**Problem**
Set down exactly the lines that run from the one containing "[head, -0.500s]" to the end of the material below, both included, without pictures.

**Raw data**

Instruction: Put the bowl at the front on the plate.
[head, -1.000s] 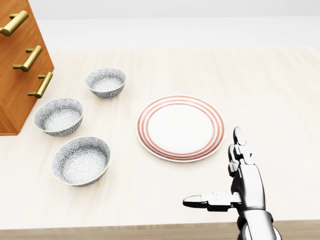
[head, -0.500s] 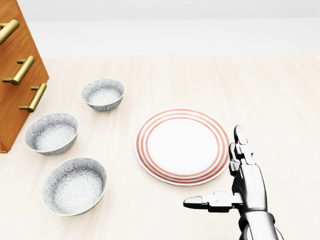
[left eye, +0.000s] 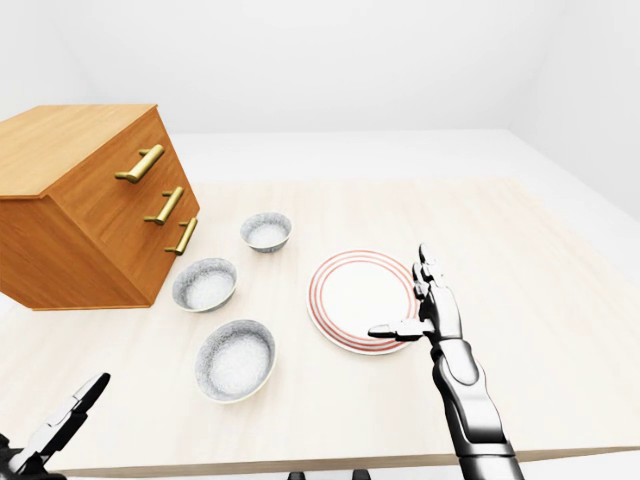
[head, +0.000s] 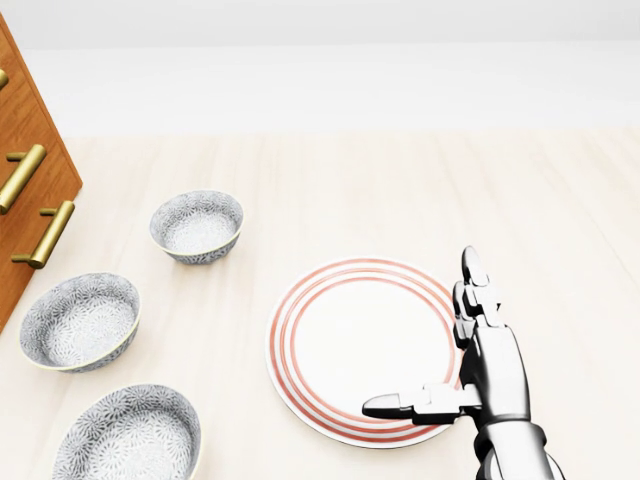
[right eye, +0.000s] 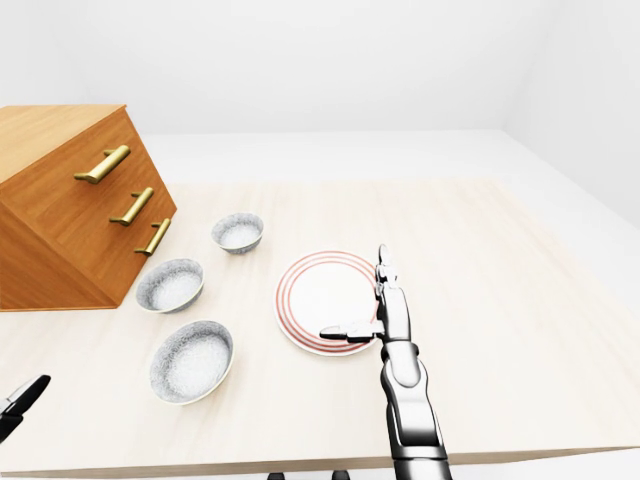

**Response to the exercise**
[head, -0.500s] 
[left eye, +0.000s] 
[head, +0.000s] 
[right eye, +0.000s] 

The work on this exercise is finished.